Exercise objective ::
No pictures belong in the copy. Retype exactly, and only, the stretch of lines below from the one with "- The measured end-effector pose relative" through the one with "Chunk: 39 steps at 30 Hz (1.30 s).".

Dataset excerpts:
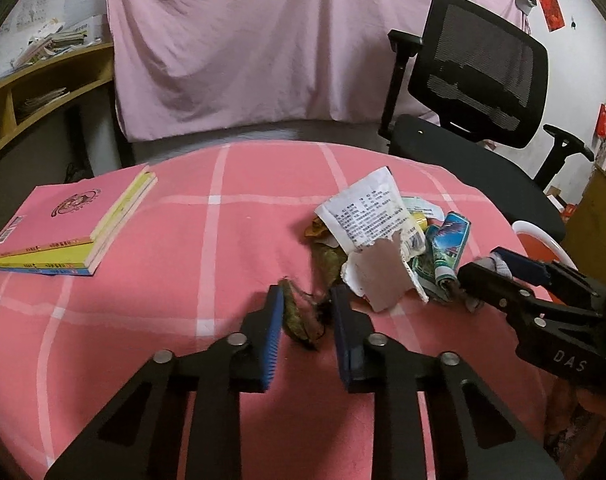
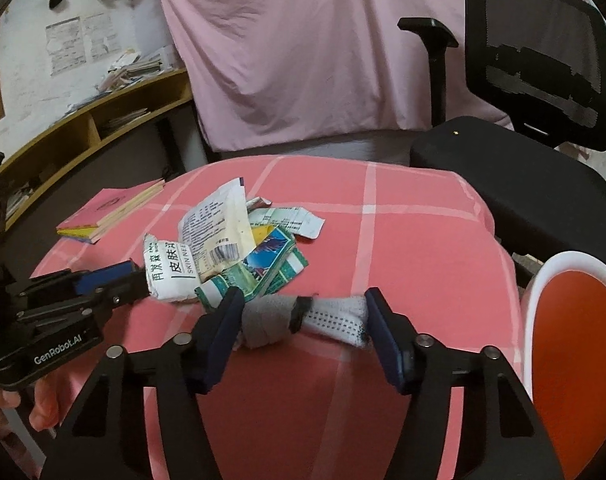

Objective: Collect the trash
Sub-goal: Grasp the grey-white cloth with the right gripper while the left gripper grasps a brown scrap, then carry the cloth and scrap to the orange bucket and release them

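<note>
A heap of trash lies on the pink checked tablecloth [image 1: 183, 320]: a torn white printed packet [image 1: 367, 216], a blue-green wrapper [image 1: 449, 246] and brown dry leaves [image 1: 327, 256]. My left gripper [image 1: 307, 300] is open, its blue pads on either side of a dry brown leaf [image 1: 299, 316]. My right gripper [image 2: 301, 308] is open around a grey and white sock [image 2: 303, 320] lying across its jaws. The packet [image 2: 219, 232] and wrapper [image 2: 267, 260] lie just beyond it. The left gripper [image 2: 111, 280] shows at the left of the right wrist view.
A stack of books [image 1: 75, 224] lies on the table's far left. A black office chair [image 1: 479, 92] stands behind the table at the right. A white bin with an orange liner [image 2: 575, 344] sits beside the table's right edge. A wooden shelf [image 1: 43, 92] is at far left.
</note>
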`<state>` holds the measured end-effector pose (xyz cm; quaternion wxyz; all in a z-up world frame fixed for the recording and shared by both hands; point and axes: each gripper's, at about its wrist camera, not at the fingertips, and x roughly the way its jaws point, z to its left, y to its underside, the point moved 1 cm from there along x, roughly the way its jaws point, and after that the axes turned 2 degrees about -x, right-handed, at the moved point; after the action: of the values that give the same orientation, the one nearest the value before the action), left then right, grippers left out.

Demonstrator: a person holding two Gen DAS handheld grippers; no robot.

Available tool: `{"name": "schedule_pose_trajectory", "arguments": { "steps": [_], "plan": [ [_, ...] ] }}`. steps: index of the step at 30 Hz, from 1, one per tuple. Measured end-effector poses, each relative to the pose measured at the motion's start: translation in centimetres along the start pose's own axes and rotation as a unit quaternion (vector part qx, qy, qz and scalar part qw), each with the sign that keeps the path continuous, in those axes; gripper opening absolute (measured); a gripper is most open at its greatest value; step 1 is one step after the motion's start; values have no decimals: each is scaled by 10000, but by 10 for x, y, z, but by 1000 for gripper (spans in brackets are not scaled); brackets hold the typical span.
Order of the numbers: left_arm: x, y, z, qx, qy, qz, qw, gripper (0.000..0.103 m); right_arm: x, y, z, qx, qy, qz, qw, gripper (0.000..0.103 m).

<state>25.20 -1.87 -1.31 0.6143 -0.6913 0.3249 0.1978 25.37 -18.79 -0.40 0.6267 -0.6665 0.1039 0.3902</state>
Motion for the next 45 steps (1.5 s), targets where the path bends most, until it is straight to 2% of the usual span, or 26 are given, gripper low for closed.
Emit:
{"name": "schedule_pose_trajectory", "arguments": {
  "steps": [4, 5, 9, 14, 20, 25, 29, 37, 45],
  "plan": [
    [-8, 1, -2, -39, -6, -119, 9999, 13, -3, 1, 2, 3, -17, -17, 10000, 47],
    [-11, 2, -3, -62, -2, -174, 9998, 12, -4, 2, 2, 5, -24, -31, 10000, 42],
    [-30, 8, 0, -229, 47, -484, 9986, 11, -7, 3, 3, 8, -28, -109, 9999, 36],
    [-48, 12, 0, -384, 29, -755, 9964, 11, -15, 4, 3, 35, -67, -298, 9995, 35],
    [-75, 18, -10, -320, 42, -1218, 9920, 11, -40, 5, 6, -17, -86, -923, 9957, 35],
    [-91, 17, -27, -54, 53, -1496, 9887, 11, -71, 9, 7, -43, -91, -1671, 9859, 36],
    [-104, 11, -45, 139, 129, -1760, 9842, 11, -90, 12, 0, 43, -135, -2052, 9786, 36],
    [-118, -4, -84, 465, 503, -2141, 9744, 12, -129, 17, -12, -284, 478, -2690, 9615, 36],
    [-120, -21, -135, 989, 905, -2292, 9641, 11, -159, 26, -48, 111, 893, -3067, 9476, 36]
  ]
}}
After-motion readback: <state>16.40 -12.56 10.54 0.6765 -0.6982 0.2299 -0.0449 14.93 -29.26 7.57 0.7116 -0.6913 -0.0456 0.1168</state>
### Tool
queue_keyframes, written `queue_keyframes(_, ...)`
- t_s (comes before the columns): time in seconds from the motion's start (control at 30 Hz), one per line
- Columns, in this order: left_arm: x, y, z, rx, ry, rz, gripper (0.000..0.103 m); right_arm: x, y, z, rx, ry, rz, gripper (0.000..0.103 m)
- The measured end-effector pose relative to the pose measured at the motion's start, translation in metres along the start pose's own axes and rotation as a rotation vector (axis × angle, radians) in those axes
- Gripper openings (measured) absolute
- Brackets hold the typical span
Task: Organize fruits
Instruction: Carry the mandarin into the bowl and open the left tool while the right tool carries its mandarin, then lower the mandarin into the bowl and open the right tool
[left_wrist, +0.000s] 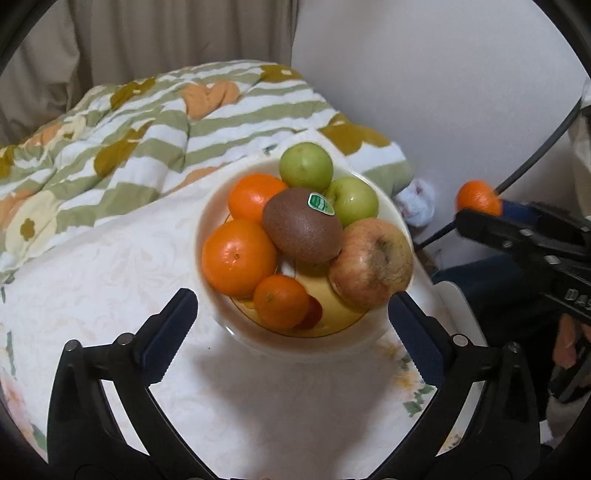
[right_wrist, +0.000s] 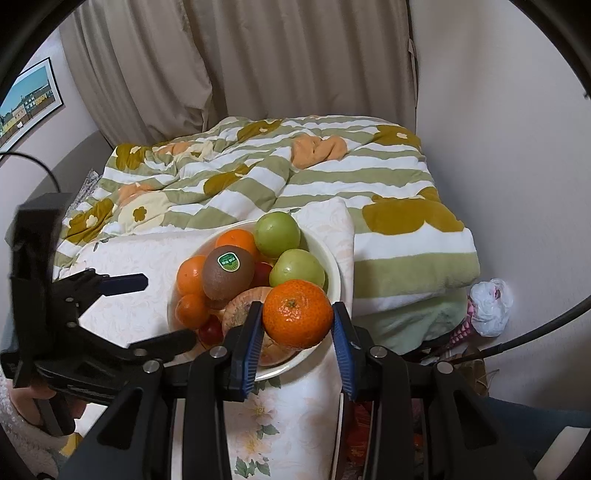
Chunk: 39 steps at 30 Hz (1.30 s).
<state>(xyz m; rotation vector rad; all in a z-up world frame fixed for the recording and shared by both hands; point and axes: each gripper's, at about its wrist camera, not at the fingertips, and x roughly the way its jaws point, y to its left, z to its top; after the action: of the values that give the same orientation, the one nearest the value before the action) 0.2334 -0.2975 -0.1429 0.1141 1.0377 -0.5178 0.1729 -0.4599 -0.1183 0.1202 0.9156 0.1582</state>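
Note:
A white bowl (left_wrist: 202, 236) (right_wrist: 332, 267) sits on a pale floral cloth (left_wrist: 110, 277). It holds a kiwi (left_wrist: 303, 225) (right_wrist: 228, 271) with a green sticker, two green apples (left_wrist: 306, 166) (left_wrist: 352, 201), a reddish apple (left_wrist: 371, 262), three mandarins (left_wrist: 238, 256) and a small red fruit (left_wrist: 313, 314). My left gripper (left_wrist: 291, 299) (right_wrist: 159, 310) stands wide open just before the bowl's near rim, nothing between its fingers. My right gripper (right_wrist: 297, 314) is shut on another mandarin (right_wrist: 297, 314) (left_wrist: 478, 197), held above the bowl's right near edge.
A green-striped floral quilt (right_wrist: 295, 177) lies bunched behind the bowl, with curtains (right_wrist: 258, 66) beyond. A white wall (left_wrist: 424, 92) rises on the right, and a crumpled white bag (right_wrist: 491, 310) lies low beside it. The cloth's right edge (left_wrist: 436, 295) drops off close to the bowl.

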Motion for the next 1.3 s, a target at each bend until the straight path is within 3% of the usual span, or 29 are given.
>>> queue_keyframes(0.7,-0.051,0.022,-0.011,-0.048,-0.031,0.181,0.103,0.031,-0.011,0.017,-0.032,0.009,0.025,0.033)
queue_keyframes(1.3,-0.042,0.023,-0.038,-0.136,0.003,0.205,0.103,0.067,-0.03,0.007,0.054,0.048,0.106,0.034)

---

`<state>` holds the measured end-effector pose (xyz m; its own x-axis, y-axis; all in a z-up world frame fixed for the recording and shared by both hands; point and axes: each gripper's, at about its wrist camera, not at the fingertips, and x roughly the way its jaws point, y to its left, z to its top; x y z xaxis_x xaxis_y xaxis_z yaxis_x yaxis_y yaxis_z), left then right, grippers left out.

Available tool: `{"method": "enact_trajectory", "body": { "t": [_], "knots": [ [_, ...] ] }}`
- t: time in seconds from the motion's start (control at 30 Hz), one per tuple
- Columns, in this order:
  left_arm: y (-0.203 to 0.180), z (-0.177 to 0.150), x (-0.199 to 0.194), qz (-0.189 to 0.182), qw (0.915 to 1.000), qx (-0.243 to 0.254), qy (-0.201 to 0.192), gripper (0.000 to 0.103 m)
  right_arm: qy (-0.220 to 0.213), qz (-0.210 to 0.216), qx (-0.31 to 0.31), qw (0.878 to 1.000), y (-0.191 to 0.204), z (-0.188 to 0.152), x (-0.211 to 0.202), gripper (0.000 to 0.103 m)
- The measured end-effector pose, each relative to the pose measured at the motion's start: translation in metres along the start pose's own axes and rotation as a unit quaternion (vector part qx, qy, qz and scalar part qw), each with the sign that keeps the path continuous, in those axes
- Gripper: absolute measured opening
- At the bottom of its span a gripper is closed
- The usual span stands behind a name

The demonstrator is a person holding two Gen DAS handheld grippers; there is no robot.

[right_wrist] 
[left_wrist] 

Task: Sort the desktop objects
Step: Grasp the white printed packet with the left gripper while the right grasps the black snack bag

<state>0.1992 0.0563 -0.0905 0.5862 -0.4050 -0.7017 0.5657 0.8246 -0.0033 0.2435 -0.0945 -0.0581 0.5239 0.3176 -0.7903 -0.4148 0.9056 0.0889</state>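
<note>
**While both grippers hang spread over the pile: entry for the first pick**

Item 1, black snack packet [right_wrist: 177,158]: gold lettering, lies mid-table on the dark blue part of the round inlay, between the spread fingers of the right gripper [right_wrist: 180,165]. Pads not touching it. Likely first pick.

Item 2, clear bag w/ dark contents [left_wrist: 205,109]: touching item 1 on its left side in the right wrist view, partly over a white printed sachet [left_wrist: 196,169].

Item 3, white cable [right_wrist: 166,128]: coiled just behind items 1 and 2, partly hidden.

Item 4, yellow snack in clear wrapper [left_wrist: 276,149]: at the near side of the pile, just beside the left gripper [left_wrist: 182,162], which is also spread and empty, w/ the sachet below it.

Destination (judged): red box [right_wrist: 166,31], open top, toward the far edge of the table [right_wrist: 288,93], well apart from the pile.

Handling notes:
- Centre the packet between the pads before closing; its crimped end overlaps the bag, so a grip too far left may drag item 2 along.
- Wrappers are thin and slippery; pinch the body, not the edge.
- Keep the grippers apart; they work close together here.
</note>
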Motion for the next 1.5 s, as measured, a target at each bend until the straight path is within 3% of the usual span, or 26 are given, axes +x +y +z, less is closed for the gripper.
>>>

Response area ::
- The measured end-effector pose relative to the pose measured at the motion's start, translation in metres along the start pose's own axes and rotation as a rotation vector (axis × angle, radians) in those axes
- Gripper openings (measured) absolute
- Brackets hold the typical span
Task: Organize fruits
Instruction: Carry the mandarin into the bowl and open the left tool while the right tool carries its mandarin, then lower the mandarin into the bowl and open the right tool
[left_wrist, +0.000s] 
[right_wrist, +0.000s] 
Chunk: 39 steps at 30 Hz (1.30 s).

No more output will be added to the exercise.